■ **What to do**: Using the listing below, copy exactly the lines from the one containing "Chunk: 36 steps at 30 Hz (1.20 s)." to the one containing "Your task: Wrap", both lines included, and no others.

Data segment: Begin

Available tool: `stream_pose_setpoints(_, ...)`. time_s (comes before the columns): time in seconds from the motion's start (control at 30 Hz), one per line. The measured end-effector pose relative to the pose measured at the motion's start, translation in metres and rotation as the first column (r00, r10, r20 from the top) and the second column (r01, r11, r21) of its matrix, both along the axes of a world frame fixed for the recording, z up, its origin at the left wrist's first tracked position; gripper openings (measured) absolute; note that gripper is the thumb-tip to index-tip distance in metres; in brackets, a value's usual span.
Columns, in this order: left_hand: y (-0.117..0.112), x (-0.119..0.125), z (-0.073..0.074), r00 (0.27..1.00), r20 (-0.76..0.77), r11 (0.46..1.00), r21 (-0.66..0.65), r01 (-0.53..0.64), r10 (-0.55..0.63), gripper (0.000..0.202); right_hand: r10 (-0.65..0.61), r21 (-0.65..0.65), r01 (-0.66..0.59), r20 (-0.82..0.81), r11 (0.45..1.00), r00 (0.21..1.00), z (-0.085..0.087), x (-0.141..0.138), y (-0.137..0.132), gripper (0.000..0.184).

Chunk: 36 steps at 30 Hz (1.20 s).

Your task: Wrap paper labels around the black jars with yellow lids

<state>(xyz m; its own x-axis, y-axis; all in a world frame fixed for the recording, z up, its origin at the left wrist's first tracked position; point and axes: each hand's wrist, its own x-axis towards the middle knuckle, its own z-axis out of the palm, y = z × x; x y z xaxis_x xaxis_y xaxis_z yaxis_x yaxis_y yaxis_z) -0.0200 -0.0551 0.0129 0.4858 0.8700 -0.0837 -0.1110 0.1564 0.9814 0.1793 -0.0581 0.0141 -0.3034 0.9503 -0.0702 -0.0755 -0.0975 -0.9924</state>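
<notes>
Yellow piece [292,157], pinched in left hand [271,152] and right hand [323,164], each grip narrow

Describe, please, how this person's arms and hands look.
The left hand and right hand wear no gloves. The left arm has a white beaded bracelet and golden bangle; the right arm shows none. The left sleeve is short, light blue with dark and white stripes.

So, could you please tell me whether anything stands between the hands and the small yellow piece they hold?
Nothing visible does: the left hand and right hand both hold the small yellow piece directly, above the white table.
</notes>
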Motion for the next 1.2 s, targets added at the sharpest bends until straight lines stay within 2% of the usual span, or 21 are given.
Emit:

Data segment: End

■ **Result of the exercise**:
Chunk: 36 steps at 30 Hz (1.20 s).

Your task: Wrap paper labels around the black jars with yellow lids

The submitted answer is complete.